Abstract
The present study explores linguistic predictors and behavioural implications of the orthographic alternation between a spaced (bell tower), hyphenated (bell-tower), and concatenated (belltower) format observed in English compound words. On the basis of two English corpora, we model the evolution of spelling for compounds undergoing lexicalisation, as well as define the set of orthographic, distributional, and semantic properties of the compound's constituents that co-determine the preference for one of the available realisations. We explore iconicity and economy as competing motivations for both the diachronic change and synchronous preferences in spelling. Observed patterns of written production closely mirror the demands and strategies of recognition of compound words in reading. Orthographic choices that go against the reader's economy of effort come with a high recognition cost, as evidenced in inflated lexical decision and naming latencies to concatenated compounds that occur in other spelling formats.
Acknowledgements
Authors would like to thank Valentin Spitkovsky for extensive and insightful discussions of computational aspects of this work, and to Joan Bresnan, Barbara Juhasz and Emmanuel Keuleers for their comments on an earlier draft.
Notes
1Throughout this article, we will use the plus sign in the compound spelling (e.g., girl+friend) to refer to the compound regardless of how it is spelled.

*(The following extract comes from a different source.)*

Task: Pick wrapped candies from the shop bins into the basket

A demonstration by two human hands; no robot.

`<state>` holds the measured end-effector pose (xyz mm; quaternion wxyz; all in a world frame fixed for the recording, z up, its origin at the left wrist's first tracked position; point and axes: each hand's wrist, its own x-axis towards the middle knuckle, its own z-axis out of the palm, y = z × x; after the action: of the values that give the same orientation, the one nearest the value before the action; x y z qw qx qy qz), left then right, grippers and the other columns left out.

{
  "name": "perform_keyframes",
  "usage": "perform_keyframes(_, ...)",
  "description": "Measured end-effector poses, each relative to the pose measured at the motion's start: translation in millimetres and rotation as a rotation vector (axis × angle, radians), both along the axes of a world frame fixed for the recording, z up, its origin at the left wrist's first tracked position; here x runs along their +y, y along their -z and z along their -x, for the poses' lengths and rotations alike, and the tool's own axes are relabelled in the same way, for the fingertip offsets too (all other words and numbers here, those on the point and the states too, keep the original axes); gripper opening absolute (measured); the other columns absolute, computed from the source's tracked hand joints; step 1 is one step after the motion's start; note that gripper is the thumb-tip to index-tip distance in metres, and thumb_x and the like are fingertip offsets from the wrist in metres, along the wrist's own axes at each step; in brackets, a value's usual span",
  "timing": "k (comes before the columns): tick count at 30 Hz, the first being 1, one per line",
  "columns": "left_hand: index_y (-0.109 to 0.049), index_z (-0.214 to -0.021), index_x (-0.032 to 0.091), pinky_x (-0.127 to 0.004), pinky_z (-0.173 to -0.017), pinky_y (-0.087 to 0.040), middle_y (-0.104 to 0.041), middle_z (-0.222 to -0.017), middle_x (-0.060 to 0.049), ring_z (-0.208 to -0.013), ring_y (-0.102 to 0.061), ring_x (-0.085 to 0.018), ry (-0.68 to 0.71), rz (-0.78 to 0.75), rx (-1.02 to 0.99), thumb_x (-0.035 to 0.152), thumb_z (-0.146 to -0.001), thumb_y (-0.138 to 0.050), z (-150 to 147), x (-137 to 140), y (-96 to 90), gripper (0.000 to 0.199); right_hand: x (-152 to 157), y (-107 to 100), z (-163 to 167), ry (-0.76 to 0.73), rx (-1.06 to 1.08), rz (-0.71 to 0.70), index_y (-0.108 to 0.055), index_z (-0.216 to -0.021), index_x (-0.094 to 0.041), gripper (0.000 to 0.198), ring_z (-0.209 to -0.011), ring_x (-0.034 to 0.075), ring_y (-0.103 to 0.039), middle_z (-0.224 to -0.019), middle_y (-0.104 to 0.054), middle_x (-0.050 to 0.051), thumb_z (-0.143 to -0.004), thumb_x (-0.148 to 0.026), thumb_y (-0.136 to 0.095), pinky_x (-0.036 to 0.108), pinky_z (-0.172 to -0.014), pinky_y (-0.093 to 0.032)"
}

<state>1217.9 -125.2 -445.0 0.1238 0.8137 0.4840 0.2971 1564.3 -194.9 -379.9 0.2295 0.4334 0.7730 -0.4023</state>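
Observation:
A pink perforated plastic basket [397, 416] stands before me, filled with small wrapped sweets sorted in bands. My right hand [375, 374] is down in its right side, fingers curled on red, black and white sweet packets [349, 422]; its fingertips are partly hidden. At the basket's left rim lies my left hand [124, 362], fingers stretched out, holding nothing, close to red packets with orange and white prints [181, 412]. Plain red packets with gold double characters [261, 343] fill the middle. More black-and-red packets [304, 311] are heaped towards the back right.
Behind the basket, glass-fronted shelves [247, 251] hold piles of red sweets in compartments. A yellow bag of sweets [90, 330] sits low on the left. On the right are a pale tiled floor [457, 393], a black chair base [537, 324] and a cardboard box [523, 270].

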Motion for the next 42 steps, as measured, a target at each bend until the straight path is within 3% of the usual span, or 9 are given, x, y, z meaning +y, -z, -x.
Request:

2While this procedure meets our goal of describing orthographic alternation, it cannot be used to identify nonalternating concatenated compounds. Unlike spaced and hyphenated compounds, concatenated compounds cannot be told apart from morphologically simple singular common nouns on the basis of part-of-speech tags or orthography in parsed Wikipedia, and the size of the corpus prohibits manual identification of concatenated compounds. To roughly estimate the number of nonalternating concatenated compounds, we extracted all concatenated compounds identified in the morphological coding of the lexical database CELEX (Baayen, Piepenbrock, & Gulikers, Citation1995). We found 500 compounds that were not part of our alternating set in Wikipedia. The sum of the alternating concatenated compounds and the nonalternating ones are 2,100 (=1,600+500) and are a more precise – though potentially still too low – estimate of the total type count of (alternating or nonalternating) concatenated compounds in the Wikipedia corpus.
3The list of alternating compounds comprises: audio+book, call+center, care+giver, chick+pea, coffee+house, copy+cat, cyber+cafe, data+base, die+cast, field+house, fund+raiser, help+line, house+cat, jump+start, race+day, road+show, salary+cap, shoe+box, show+biz, slide+show, soap+box, sound+board, steak+house, paint+ball.
4We are indebted to Emmanuel Keuleers for raising this possibility.
5We also considered entropy as the measure of uncertainty in the choice of one of several alternatives. Entropy is minimal (zero) when a compound occurs in only one of the available formats, and it is maximal when all alternatives are equiprobable (see Milin et al., Citation2009b). Entropy of orthographic choice was not a significant predictor (at the 0.05-level) of either lexical decision or word naming response times.